→ WHAT IS EXPECTED: Every line containing "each" should be copied out. Go through the entries and find them.

→ Collected data entries:
++++++++

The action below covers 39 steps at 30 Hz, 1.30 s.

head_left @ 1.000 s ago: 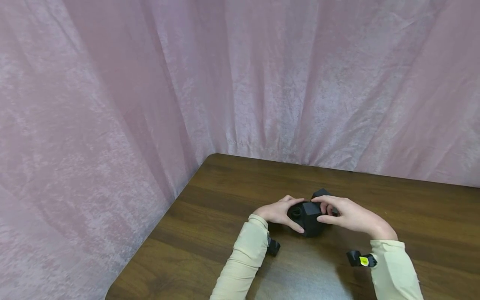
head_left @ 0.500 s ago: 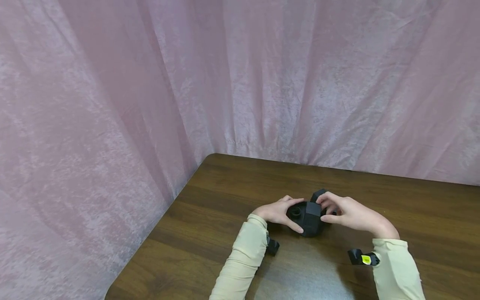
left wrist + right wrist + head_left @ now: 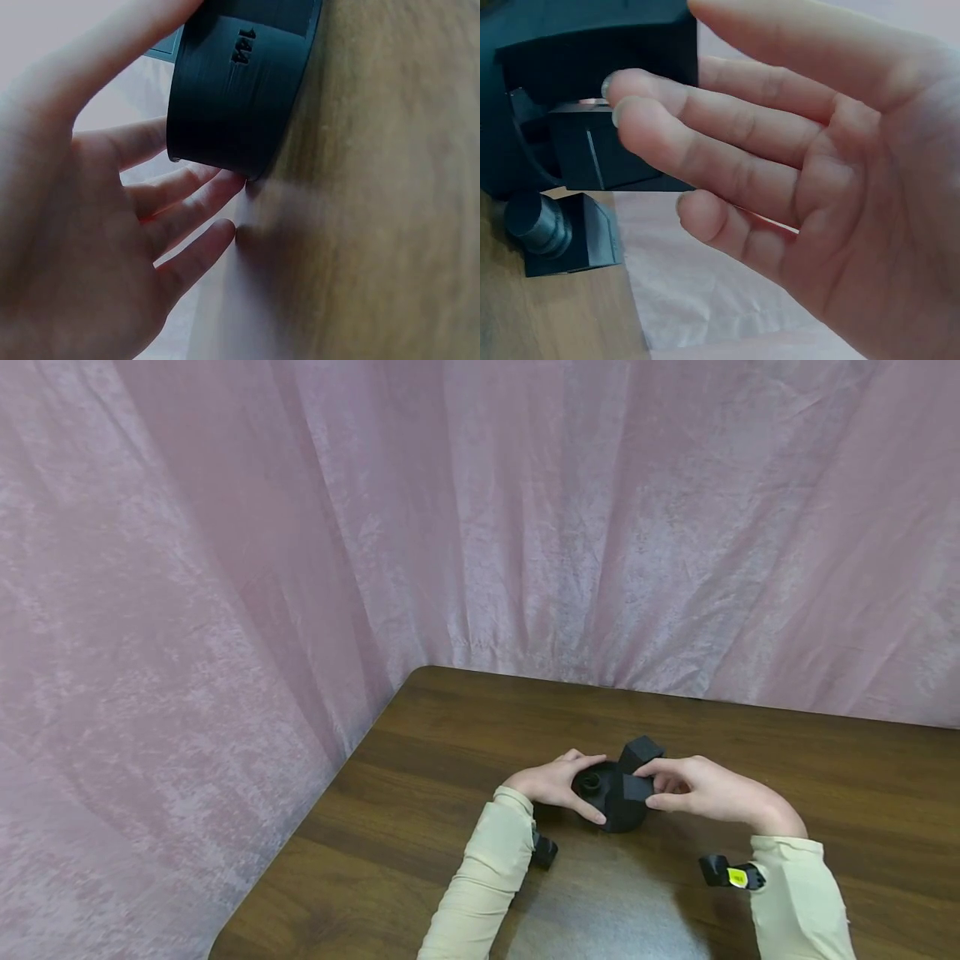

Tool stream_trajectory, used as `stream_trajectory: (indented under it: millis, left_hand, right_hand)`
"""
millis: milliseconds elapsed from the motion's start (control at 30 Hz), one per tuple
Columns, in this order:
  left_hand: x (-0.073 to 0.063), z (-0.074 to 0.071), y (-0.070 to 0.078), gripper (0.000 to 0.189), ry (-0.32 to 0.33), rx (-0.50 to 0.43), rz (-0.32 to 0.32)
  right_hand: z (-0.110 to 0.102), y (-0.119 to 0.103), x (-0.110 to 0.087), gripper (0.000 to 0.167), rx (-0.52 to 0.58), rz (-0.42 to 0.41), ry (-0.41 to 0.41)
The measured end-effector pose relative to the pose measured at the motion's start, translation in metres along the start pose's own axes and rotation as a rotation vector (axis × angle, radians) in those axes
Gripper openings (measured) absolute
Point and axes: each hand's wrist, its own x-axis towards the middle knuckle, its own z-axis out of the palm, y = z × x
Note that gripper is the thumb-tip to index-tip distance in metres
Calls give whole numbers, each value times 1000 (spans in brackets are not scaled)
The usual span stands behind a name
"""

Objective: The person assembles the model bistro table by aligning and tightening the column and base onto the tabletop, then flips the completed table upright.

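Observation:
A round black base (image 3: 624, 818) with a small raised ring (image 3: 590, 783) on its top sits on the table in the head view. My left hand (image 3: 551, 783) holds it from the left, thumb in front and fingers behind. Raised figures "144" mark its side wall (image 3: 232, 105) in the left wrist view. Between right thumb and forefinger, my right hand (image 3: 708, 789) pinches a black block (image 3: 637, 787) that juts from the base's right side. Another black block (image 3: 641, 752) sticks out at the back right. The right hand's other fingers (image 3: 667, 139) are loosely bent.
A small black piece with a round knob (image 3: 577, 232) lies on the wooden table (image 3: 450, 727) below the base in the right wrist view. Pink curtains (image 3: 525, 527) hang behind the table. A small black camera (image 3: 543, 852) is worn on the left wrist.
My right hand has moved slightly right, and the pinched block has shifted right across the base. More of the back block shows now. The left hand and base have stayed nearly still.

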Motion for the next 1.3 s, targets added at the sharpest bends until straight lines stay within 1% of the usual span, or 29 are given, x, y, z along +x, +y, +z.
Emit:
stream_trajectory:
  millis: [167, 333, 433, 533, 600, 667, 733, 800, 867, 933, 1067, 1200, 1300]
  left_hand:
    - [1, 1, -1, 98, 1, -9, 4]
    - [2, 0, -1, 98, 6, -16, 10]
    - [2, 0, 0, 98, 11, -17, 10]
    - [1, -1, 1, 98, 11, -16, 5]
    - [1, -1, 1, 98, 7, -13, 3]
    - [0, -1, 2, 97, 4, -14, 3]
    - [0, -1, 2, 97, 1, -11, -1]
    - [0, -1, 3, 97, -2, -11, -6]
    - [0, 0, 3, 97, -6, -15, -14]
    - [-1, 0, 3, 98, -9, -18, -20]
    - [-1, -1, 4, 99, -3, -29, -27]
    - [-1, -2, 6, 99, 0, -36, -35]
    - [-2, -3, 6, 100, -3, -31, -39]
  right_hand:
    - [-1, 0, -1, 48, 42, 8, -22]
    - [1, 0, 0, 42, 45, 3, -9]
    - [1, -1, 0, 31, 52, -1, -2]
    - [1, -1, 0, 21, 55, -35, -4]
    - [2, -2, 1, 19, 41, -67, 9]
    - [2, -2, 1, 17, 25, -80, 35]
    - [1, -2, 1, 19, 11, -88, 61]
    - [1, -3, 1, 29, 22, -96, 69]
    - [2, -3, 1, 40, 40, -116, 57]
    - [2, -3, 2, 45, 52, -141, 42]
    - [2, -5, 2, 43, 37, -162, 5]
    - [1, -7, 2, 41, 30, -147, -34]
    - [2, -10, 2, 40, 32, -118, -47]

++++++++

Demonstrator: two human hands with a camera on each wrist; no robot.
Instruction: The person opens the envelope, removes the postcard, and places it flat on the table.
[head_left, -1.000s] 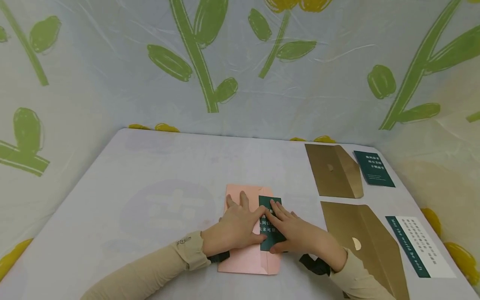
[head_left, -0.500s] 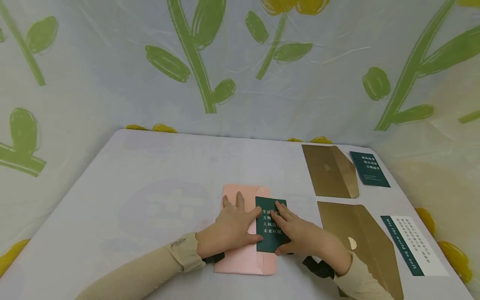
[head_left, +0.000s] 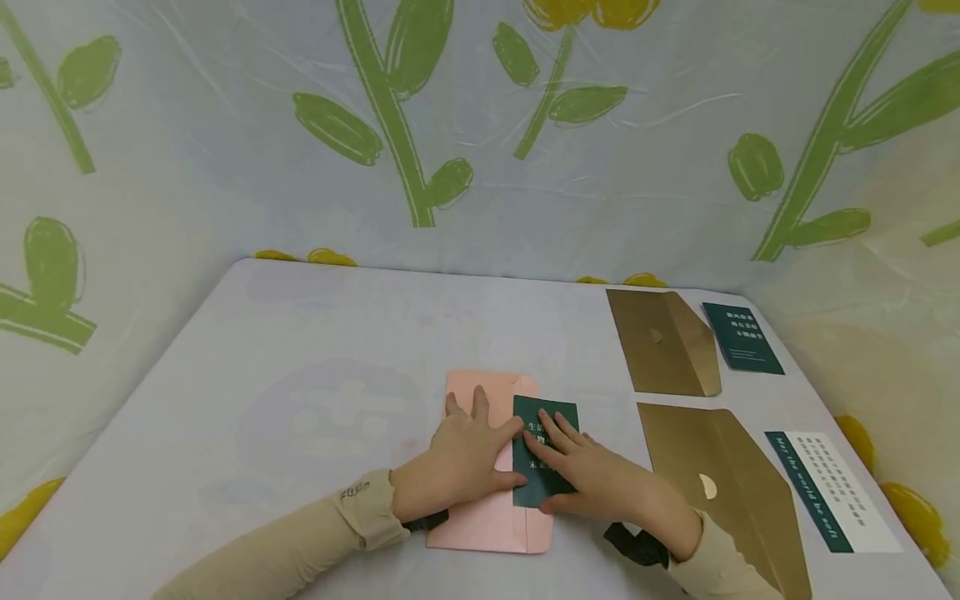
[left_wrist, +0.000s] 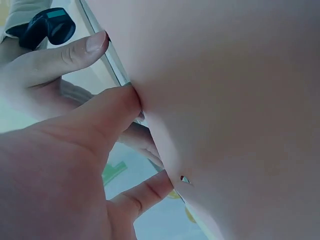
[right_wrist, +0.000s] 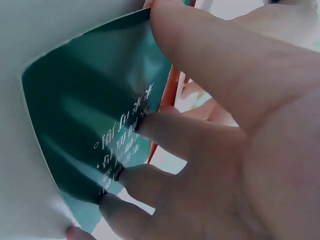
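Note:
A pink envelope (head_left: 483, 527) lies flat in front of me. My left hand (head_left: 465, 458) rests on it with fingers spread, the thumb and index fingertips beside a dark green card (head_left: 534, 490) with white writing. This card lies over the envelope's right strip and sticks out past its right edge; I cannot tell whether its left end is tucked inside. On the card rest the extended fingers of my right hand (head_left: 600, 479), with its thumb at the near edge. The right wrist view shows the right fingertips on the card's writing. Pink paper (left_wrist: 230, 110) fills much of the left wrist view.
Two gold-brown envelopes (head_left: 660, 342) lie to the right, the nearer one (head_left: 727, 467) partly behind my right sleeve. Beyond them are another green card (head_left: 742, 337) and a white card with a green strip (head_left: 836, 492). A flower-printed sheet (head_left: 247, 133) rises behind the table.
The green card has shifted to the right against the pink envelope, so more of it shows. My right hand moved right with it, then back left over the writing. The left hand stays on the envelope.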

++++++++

→ EXERCISE RESPONSE:
Point and axes: each hand's wrist, its own x-axis towards the middle knuckle, its own z-axis out of the palm, y = z × x
Calls give whole numbers, each value times 1000 (spans in brackets are not scaled)
Demonstrator: two human hands with a camera on each wrist; no robot.

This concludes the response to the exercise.